* _WORK INSTRUCTION_
Whenever a line below holds the word "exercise", count it; then give the total and nothing else.

* _COLLECTED DATA_
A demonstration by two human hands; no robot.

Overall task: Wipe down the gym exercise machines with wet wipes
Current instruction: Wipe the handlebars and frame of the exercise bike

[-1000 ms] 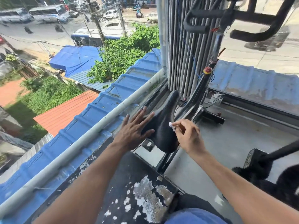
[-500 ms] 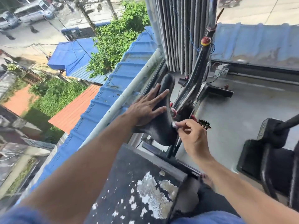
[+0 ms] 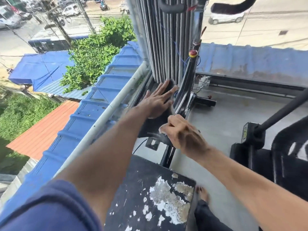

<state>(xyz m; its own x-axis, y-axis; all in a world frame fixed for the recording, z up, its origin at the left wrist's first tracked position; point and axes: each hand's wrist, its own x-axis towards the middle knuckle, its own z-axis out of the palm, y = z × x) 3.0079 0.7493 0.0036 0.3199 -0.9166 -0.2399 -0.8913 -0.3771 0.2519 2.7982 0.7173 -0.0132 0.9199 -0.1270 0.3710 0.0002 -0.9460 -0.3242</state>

* _RESPONSE AREA_
2